■ Source data ■
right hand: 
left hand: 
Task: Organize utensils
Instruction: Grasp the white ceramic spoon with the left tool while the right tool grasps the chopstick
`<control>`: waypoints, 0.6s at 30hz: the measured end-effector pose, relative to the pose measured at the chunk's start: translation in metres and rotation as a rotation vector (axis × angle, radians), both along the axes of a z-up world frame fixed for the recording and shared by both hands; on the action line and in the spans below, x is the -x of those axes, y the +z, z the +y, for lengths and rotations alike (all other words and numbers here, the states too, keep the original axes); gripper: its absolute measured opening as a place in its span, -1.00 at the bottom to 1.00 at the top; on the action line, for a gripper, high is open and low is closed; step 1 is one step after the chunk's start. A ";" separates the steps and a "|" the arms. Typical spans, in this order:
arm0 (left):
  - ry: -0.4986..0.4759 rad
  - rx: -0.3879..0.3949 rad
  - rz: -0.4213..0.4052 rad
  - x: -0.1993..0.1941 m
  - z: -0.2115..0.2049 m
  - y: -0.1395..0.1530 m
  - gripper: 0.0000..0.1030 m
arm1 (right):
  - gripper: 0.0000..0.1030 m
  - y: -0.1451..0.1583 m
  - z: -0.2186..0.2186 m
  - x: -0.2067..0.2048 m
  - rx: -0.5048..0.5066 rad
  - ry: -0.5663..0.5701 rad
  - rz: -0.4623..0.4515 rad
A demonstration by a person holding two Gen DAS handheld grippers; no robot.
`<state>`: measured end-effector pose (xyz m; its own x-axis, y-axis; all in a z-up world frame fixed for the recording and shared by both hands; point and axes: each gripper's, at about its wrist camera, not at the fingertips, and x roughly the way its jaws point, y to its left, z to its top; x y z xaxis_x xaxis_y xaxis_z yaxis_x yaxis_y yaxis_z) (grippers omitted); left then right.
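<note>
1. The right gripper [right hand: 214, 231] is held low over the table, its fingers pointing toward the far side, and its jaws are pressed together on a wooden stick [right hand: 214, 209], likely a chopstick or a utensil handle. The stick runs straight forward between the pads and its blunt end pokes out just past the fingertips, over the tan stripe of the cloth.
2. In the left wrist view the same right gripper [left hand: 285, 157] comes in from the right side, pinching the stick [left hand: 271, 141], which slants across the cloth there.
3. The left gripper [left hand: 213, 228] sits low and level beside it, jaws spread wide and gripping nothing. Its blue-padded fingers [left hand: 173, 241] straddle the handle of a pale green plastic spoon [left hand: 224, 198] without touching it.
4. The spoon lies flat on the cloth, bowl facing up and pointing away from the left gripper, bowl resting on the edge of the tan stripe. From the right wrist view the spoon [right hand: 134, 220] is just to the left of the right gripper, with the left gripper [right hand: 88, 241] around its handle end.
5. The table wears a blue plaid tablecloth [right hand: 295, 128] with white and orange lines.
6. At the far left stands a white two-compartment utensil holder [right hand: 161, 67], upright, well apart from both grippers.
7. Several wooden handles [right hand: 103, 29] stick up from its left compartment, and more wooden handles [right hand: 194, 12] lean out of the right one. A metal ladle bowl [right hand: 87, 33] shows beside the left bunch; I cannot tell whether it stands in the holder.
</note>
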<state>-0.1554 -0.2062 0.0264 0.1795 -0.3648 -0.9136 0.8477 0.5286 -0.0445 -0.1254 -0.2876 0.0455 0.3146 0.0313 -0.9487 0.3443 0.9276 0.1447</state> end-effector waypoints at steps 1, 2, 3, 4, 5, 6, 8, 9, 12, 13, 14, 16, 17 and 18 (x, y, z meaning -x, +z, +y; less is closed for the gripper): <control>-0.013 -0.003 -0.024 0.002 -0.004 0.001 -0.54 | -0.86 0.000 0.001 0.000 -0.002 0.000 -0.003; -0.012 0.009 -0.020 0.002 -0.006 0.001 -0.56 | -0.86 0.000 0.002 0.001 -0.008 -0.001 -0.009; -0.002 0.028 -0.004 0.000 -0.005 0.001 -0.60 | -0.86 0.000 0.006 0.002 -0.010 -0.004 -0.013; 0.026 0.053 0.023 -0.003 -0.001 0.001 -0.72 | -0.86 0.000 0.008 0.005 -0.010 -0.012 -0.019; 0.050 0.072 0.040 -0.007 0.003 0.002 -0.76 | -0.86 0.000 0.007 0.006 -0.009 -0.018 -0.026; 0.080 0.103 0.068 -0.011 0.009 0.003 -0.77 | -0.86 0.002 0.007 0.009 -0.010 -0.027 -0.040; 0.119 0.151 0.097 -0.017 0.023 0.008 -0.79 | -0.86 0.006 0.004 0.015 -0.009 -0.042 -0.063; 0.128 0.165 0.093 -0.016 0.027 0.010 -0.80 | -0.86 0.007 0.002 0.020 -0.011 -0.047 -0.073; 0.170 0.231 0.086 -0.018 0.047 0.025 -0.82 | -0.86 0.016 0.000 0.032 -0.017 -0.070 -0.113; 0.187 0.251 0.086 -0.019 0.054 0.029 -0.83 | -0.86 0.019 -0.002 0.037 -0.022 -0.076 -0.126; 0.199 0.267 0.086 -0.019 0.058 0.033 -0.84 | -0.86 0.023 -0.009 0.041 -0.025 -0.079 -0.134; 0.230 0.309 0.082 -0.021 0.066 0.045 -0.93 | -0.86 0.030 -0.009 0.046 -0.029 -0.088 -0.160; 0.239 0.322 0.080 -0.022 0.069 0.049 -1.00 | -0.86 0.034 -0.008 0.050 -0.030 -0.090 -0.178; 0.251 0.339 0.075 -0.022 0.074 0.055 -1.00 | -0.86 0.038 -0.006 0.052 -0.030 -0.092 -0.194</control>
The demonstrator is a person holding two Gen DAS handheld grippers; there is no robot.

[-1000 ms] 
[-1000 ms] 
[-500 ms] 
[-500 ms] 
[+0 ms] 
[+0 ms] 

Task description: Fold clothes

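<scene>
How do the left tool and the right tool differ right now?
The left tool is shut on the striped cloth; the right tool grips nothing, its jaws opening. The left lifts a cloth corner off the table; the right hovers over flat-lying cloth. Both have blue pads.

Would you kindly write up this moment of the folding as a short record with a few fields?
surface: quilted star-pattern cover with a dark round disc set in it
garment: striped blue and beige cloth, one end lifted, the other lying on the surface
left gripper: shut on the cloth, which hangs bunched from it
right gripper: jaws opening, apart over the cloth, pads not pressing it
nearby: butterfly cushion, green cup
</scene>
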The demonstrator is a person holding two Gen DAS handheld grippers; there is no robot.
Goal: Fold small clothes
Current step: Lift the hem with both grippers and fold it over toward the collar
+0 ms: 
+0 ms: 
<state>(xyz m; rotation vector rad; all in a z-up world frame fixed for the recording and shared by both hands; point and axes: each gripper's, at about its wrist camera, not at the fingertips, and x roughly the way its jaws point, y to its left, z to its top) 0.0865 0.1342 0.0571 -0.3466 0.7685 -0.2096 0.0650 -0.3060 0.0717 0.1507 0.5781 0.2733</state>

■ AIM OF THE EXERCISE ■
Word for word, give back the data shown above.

■ ANSWER FOR THE TASK ■
right hand: 
left hand: 
Task: Organize utensils
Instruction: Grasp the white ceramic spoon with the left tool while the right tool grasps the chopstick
`<control>`: waypoints, 0.6s at 30hz: the measured end-effector pose, relative to the pose measured at the chunk's start: translation in metres and rotation as a rotation vector (axis × angle, radians), both along the axes of a z-up world frame fixed for the recording and shared by both hands; on the action line and in the spans below, x is the -x of those axes, y the +z, z the +y, for lengths and rotations alike (all other words and numbers here, the states too, keep the original axes); gripper: its absolute measured opening as a place in its span, -1.00 at the bottom to 1.00 at the top; on the action line, for a gripper, high is open and low is closed; step 1 is one step after the chunk's start. A ";" separates the steps and a "|" the arms. Typical spans, in this order:
arm0 (left):
  - ry: -0.4986..0.4759 rad
  - rx: -0.3879..0.3949 rad
  - rz: -0.4213..0.4052 rad
  - x: -0.1993..0.1941 m
  - z: -0.2115..0.2049 m
  - y: -0.1395..0.1530 m
  - gripper: 0.0000..0.1030 m
arm1 (right):
  - gripper: 0.0000..0.1030 m
  - y: -0.1451..0.1583 m
  - z: -0.2186..0.2186 m
  - x: -0.2067..0.2048 m
  - rx: -0.5048..0.5066 rad
  - ry: -0.5663..0.5701 rad
  - rz: -0.4623..0.4515 rad
A demonstration by a person holding two Gen DAS handheld grippers; no robot.
`<state>`: measured end-effector pose (xyz m; its own x-axis, y-axis; all in a z-up world frame fixed for the recording and shared by both hands; point and axes: each gripper's, at about its wrist camera, not at the fingertips, and x roughly the way its jaws point, y to its left, z to its top; x y z xaxis_x xaxis_y xaxis_z yaxis_x yaxis_y yaxis_z) (grippers omitted); left then right.
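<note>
1. The right gripper [right hand: 214, 231] is held low over the table, its fingers pointing toward the far side, and its jaws are pressed together on a wooden stick [right hand: 214, 209], likely a chopstick or a utensil handle. The stick runs straight forward between the pads and its blunt end pokes out just past the fingertips, over the tan stripe of the cloth.
2. In the left wrist view the same right gripper [left hand: 285, 157] comes in from the right side, pinching the stick [left hand: 271, 141], which slants across the cloth there.
3. The left gripper [left hand: 213, 228] sits low and level beside it, jaws spread wide and gripping nothing. Its blue-padded fingers [left hand: 173, 241] straddle the handle of a pale green plastic spoon [left hand: 224, 198] without touching it.
4. The spoon lies flat on the cloth, bowl facing up and pointing away from the left gripper, bowl resting on the edge of the tan stripe. From the right wrist view the spoon [right hand: 134, 220] is just to the left of the right gripper, with the left gripper [right hand: 88, 241] around its handle end.
5. The table wears a blue plaid tablecloth [right hand: 295, 128] with white and orange lines.
6. At the far left stands a white two-compartment utensil holder [right hand: 161, 67], upright, well apart from both grippers.
7. Several wooden handles [right hand: 103, 29] stick up from its left compartment, and more wooden handles [right hand: 194, 12] lean out of the right one. A metal ladle bowl [right hand: 87, 33] shows beside the left bunch; I cannot tell whether it stands in the holder.
</note>
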<state>-0.1554 -0.2062 0.0264 0.1795 -0.3648 -0.9136 0.8477 0.5286 -0.0445 -0.1254 -0.2876 0.0455 0.3146 0.0313 -0.9487 0.3443 0.9276 0.1447</state> end-effector waypoints at steps 1, 2, 3, 4, 5, 6, 8, 9, 12, 13, 14, 16, 17 and 18 (x, y, z meaning -x, +z, +y; less is closed for the gripper): <control>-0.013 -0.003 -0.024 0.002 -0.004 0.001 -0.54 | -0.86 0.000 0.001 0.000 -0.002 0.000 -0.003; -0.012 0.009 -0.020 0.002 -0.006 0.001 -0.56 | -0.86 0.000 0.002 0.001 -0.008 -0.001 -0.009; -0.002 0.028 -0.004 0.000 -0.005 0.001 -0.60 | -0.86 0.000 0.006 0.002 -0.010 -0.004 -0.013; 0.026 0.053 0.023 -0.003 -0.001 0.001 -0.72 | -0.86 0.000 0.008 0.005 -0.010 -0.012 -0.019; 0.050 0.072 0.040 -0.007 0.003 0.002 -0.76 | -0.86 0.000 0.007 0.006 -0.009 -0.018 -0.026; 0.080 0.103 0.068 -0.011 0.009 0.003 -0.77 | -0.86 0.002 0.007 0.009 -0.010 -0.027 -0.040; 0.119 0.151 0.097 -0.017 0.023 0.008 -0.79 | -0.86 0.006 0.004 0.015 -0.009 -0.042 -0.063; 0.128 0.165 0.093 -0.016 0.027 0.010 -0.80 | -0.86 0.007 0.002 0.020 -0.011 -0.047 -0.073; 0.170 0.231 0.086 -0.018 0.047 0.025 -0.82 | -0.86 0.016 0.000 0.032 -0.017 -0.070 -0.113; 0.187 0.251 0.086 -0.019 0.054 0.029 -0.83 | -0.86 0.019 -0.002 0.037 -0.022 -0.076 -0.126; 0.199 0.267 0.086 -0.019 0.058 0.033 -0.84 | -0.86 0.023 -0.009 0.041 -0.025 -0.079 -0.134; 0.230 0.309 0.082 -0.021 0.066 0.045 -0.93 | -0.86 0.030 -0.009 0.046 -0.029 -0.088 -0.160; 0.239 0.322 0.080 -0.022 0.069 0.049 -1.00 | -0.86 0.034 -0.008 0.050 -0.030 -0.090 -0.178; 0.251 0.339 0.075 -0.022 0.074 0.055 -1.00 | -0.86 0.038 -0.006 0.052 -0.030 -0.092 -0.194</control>
The demonstrator is a person holding two Gen DAS handheld grippers; there is no robot.

[-1000 ms] 
[-1000 ms] 
[-500 ms] 
[-500 ms] 
[+0 ms] 
[+0 ms] 

Task description: Fold clothes

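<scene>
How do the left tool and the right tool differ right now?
The left tool is shut on the striped cloth; the right tool grips nothing, its jaws opening. The left lifts a cloth corner off the table; the right hovers over flat-lying cloth. Both have blue pads.

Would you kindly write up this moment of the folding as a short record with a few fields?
surface: quilted star-pattern cover with a dark round disc set in it
garment: striped blue and beige cloth, one end lifted, the other lying on the surface
left gripper: shut on the cloth, which hangs bunched from it
right gripper: jaws opening, apart over the cloth, pads not pressing it
nearby: butterfly cushion, green cup
</scene>
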The demonstrator is a person holding two Gen DAS handheld grippers; there is no robot.
Goal: Fold small clothes
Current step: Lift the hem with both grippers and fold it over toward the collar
+0 ms: 
+0 ms: 
<state>(xyz m; rotation vector rad; all in a z-up world frame fixed for the recording and shared by both hands; point and axes: each gripper's, at about its wrist camera, not at the fingertips, and x roughly the way its jaws point, y to its left, z to its top) 0.0865 0.1342 0.0571 -0.3466 0.7685 -0.2096 0.0650 -0.3060 0.0717 0.1507 0.5781 0.2733</state>

This is the complete output.